Christian Otto, grüner Fraktionsvorsitzender, bringt es auf den Punkt: „Ratingen ist noch einmal mit einem blauen Auge davongekommen!“
Otto weiter: „Die Leidtragenden durch die Überflutungen z.B. im Angertal mit der Auermühle, in Lintorf durch den Dickelsbach sowie den Schwarzbach am Niederbecksweg und am Felderhof haben unser Mitgefühl.“
Katastrophale Folgen wie in anderen Regionen von Nordrhein-Westfalen und Rheinland-Pfalz blieben Ratingen jedoch erspart. Otto, der auch Vorsitzender des Ausschuss für Umwelt, Klimaschutz, Klimafolgenanpassung und Nachhaltigkeit, kurz UKKNA ist, fragt sich allerdings, ob Ratingen einfach nur Glück hatte oder sich die massiven Investitionen in die Infrastruktur zur Abwasserbeseitigung positiv auswirkten. Für die nächsten Sitzung des UKKNA am 25. August setzt er dieses Thema auf die Tagesordnung.

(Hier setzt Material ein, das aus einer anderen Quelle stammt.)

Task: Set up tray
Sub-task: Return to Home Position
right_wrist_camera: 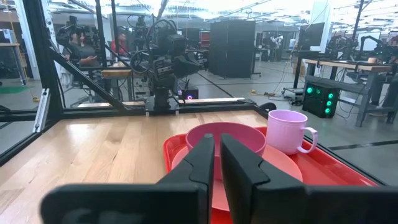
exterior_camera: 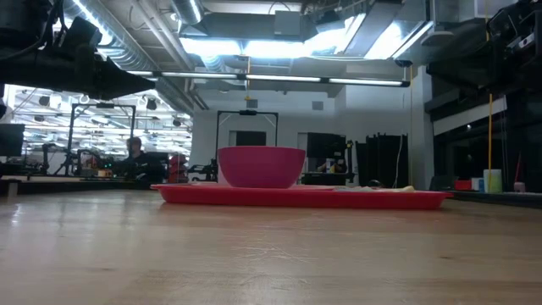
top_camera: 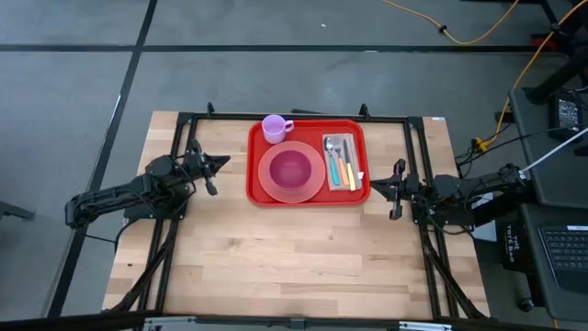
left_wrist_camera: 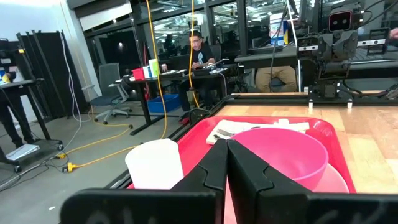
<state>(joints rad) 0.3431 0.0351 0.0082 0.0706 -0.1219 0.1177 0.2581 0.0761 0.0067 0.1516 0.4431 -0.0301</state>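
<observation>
Both claws are empty and drawn narrow. The left claw point(left_wrist_camera: 227, 144) has its two dark fingers pressed tip to tip. The right claw point(right_wrist_camera: 217, 140) shows only a hairline slit between its fingers and grips nothing. Each one sits off a short end of the tray point(top_camera: 255, 152) with its tips aimed inward, so the tray lies straight ahead of either claw and squarely between the two, on the wooden table point(top_camera: 276, 267). The right claw's tips come up just beside the rim, while the left claw's stop near it but clear of it. That stand-off makes sense to me: with nothing in hand, keeping the fingers off the rim means nothing on the tray gets knocked. I'd judge the arms to be parked or close to it.

The tray is a flat, bright red rectangle with rounded corners and a low raised rim; from table height it shows only as a thin red strip on the wood. Its load reads as a place setting. A pink plate point(top_camera: 292, 196) fills the middle and carries a deeper pink bowl point(top_camera: 292, 168), centred so it sits steady. A lilac mug point(top_camera: 273, 128) stands upright in a corner at the left claw's end, just beside the plate. At the right claw's end lies a napkin point(top_camera: 351, 142) with three pieces of cutlery point(top_camera: 338, 165) side by side along it — all inside the rim, so the tray can be carried as one.
</observation>
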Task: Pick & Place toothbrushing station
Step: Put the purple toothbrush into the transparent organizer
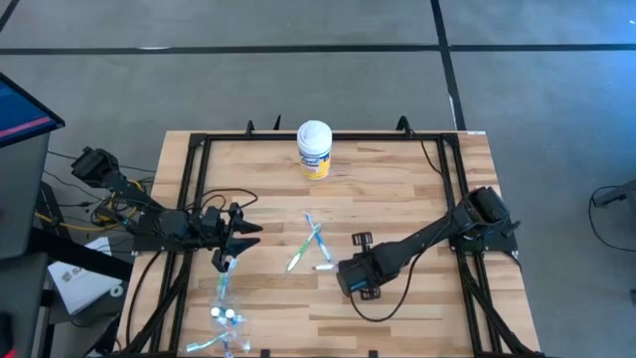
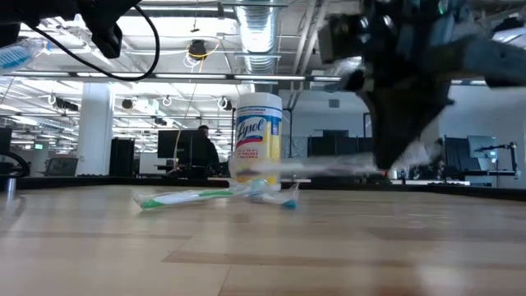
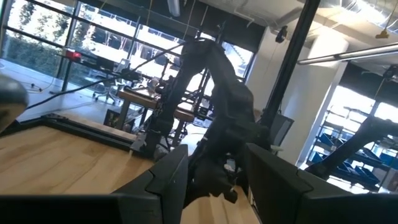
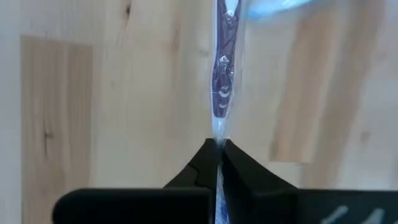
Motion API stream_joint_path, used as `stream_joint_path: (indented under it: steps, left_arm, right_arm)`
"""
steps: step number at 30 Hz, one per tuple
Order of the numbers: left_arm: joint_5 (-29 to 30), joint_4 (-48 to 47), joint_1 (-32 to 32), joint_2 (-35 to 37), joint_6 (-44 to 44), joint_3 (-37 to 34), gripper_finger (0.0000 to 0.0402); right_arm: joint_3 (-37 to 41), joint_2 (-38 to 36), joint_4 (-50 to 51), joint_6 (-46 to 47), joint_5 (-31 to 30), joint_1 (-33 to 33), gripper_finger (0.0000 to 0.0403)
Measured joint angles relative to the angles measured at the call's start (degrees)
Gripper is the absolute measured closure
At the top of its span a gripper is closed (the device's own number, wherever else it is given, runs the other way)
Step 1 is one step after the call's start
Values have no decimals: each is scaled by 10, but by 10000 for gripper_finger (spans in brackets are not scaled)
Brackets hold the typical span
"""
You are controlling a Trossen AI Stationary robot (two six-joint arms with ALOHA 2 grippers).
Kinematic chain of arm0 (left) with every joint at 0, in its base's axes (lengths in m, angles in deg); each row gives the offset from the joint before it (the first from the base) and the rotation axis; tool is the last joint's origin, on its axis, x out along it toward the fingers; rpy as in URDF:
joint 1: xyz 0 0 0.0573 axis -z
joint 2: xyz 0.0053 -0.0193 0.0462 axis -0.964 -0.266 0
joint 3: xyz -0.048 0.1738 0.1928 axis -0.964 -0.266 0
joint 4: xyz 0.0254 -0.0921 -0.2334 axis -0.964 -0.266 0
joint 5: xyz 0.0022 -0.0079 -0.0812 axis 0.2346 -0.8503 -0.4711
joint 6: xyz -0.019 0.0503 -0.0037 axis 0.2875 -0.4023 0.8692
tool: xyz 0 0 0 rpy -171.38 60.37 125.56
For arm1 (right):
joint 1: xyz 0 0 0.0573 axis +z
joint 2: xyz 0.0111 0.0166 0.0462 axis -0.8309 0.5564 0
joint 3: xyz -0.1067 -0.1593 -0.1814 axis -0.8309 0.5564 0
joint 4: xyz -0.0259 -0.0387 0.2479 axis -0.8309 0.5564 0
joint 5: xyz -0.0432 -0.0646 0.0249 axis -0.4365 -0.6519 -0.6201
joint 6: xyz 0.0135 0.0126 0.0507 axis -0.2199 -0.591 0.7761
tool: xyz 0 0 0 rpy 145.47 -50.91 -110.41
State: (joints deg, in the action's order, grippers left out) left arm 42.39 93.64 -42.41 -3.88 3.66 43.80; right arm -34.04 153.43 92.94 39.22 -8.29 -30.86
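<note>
right wrist view shows the right gripper [image 4: 219, 149] with its fingers pressed together on the end of a thin wrapped toothbrush [image 4: 224, 81] lying on the wooden table [image 4: 93, 112]. from overhead, that gripper sits low near the table's middle, just beside a small crossed cluster of toothbrushes [image 1: 313, 244]. the left gripper [image 1: 231, 257] waits over the table's left side with fingers apart, and more toothbrushes [image 1: 225, 316] lie near the front edge below it. a wipes canister [image 1: 314, 149] stands upright at the back.
</note>
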Motion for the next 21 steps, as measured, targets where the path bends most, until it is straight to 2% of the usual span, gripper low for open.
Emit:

Man erinnert sich, ein Starkregenereignis im Juni 2005 ließ unter anderem zahlreiche Keller auf der Poststraße volllaufen und flutete im Stadtteil West Tiefgaragen. Wie durch ein Wunder kamen keine Menschen zu Schaden. Die erheblichen Sachschäden brachten dann in den Folgejahren millionenschwere Investitionen zur Kapazitätserweiterung von Regenrückhaltebecken und einem System von unterirdischen Abflüssen mit automatisierten Schiebern auf den Weg.
„Damals fielen in einer Stunde 50 Liter Regen pro Quadratmeter, dieser Wert wurde in der letzten Woche offensichtlich deutlich übertroffen,“ gibt Christian Otto zu bedenken und fragt sich, ob das gegenwärtige Abwasserbeseitigungskonzept den offensichtlich stark gestiegenen Risiken zukünftig noch gerecht wird.
Die Wahrscheinlichkeit von Starkregenereignissen alle 10 oder 100 Jahre scheine ja als Grundlage der Berechnungen auch nicht mehr tauglich, denn: „Die Sturmflut, die uns gerade heimsuchte, wird ja nun sogar als Jahrtausendereignis bezeichnet “, so Otto.
Die zur Zeit von der Verwaltung erarbeiteten Maßnahmen im Rahmen eines Konzepts zur Klimafolgenanpassung müssten zeitnah in Angriff genommen, Schäden durch Überflutungen ausgewertet, Hochwasser- und Überschwemmungsgebiete in den Kartierungen überprüft und angepasst werden.
„Bereits beschlossene Hochwasserschutzmassnahmen sollten wir auf frühere Umsetzung prüfen und zukünftige und aktuelle Bebauungspläne noch einmal genauer im Hinblick auf diese Problematik in den Blick nehmen“, sieht Otto dringenden Handlungsbedarf.